The collective of models was able to find correct solutions for over 30% of the 120 test problems, a score that significantly exceeded one of the models that worked alone. The system has demonstrated the ability to dynamically assign the best model for a specific problem. In the case of tasks in which there was a clear way to a solution, the algorithm quickly identified the most effective LLM and used it more often.
The team observed cases in which the models solved problems that were so far impossible for a single one of them. In one case, a solution generated by the O4 mini model was wrong. However, the system passed this incorrect attempt to use Deepseek-R1 and Gemini 2.5 Pro for Deepseek-R1 and Gemini-2.5 Pro, which analyzed, correct and ultimately resulted in the correct answer.

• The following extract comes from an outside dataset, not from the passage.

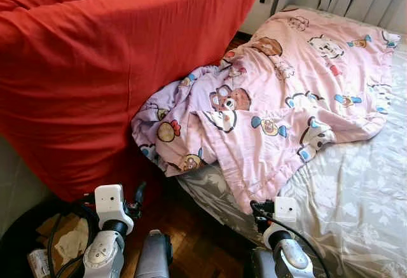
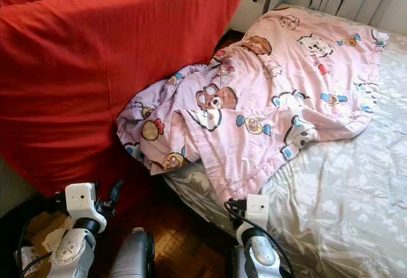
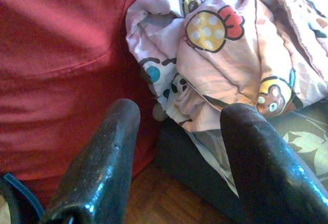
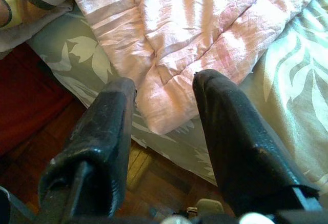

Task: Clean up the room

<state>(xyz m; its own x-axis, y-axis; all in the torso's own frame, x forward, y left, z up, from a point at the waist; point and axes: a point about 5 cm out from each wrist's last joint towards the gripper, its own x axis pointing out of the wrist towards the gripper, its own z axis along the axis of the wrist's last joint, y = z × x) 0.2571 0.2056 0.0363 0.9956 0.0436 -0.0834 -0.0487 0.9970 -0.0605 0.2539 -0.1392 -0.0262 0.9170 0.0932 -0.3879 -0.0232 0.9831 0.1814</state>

“This shows that Multi-LLM-AB-MCTS can flexibly combine frontier models in order to solve unsolvable problems and exceed the limits of achieving by LLMs as collective intelligence,” the researchers write.
“In addition to the individual advantages and disadvantages of each model, the tendency for hallucination can vary significantly from you,” said Akiba. “By creating an ensemble with a model that is less likely, it could be possible to achieve the best of both worlds: mighty logical skills and strong soil. Since hallucination is a main problem in a business context, this approach could be valuable for its reduction.”
From research to real applications
In order to help developers and companies in the application of this technology, Sakana Ai called the underlying algorithm as an open source framework TrequestAvailable under an Apache 2.0 license (can be used for commercial purposes). Treequest offers a flexible API with which users can implement Multi-LLM-AB-MCTs for their own tasks with custom evaluation and logic.
“While we are on specific business-oriented problems in the early phases of using AB-MCTs, our research shows considerable potential in several areas,” said Akiba.
In addition to the ARC-AGI-2 benchmark, the team AB-MCTS successfully used tasks such as complex algorithmic coding and improving the accuracy of machine learning models.
“AB-MCTS could also require problems that require iterative experiments and errors, such as the optimization of the power metrics of existing software,” said Akiba. “For example, it could be used to automatically find paths to improve the response to the response to a web service.”
The publication of a practical open source tool could pave the way for a new class of more powerful and more reliable AI applications for companies.